Encontramos que un aumento de una desviación estándar en el puntaje poligénico del IMC de los compañeros de curso a los 15-16 años incrementa la probabilidad de que las chicas sean obesas en 2.8 puntos porcentuales (un 22.2% de la tasa media de obesidad) un año después, mientras que no tiene ningún efecto sobre los chicos. El efecto estimado para chicas se debe a dos factores principales: 1) aquellas cuyos compañeros de curso tienen una propensión genética mayor a tener un IMC alto tienen peores hábitos alimenticios y 2) tienden también a infraestimar más y sobreestimar menos su propia masa corporal. Un resultado similar se ha descrito en este articulo sobre trastornos alimenticios.
Además, encontramos que el efecto socio-genético estimado para las chicas varía a lo largo de la distribución del IMC: las chicas con un IMC alto son las que más reaccionan si sus compañeros de curso tienen una propensión genética alta a tener un IMC elevado, mientras que aquellas cuyo IMC se encuentra en torno a la mediana o por debajo de esta no experimentan efectos socio-genéticos. Esto implica que, en el caso de que hubiera homofilia basada en el peso (o en la propensión genética a tener un peso elevado), tal y como se ha documentado en estudios previos, la asignación aleatoria de estudiantes a los grupos (por ejemplo, a las clases) podría reducir la obesidad de las chicas con un IMC elevado sin afectar a aquellas con un IMC bajo o normal. Esto sugiere que las intervenciones que facilitan la pérdida de peso o evitan el incremento de peso podrían tener un efecto social multiplicador al beneficiar no solo a los participantes en dichos programas sino también a sus pares. Ignorar estos efectos sociales multiplicadores, por tanto, nos haría subestimar el coste-efectividad de estos programas.

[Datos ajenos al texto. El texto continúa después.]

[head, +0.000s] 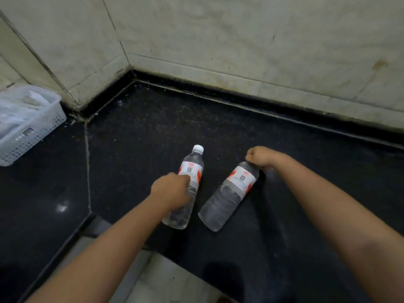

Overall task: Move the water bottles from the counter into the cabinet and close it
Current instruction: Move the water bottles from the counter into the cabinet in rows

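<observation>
The left hand [171,189] is sitting just below the centre of the frame, its fingers curling around the middle of the left bottle [185,189] and gripping it below the label. The left forearm is running down from there toward the lower left corner. That bottle is clear, with a white cap pointing toward the top of the frame and a white and red label, and its base is pointing toward the bottom of the frame, close to the counter's front edge.

The right hand [263,157] is lying right of centre, closing over the top end of the right bottle [229,195], so that the cap is hidden under the curled fingers. The right forearm is stretching away to the lower right corner. This bottle is leaning with its top toward the upper right, its white and red label facing up and its clear base toward the bottom of the frame. The two bottles are lying just beside each other, not touching.

Both are resting on the black speckled counter [153,127], which is filling the middle of the frame. A white perforated basket [32,127] is standing at the left edge, well apart from the bottles. Pale tiled walls [240,40] are meeting in a corner along the top, and a light floor [166,278] is showing at the bottom centre.
</observation>
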The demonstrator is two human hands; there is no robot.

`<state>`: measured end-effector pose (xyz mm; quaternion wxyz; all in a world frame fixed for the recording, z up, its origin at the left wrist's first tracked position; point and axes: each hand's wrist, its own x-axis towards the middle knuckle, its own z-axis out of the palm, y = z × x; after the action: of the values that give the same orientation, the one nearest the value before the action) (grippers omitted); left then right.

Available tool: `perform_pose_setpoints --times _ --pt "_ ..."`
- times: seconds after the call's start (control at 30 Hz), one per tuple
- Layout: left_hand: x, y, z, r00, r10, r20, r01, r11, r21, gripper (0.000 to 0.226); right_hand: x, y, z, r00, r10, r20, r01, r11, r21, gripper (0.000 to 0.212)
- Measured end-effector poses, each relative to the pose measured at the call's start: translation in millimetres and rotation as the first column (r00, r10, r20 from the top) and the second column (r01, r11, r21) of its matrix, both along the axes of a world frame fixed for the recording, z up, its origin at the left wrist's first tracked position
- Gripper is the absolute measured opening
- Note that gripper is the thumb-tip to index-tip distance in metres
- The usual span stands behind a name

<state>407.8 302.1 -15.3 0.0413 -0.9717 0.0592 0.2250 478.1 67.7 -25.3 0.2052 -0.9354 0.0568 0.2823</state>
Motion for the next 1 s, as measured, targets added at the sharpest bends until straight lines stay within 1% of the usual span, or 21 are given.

No obstante, en la edad adulta (a los 28-29 años) el efecto socio-genético estimado en la adolescencia para las chicas se disipa y sigue sin existir para los chicos. Una explicación probable es que los adolescentes interactúan mucho menos con sus pares del instituto conforme se hacen mayores. En definitiva, si bien en la adolescencia hasta los genes de nuestros pares nos influyen, nuestros resultados sugieren que dicho efecto se desvanece a lo largo del tiempo. También es posible que en la edad adulta ejerzan mayor influencia sobre nosotros otros grupos como, por ejemplo, los compañeros de trabajo o los padres de los amigos de nuestros hijos.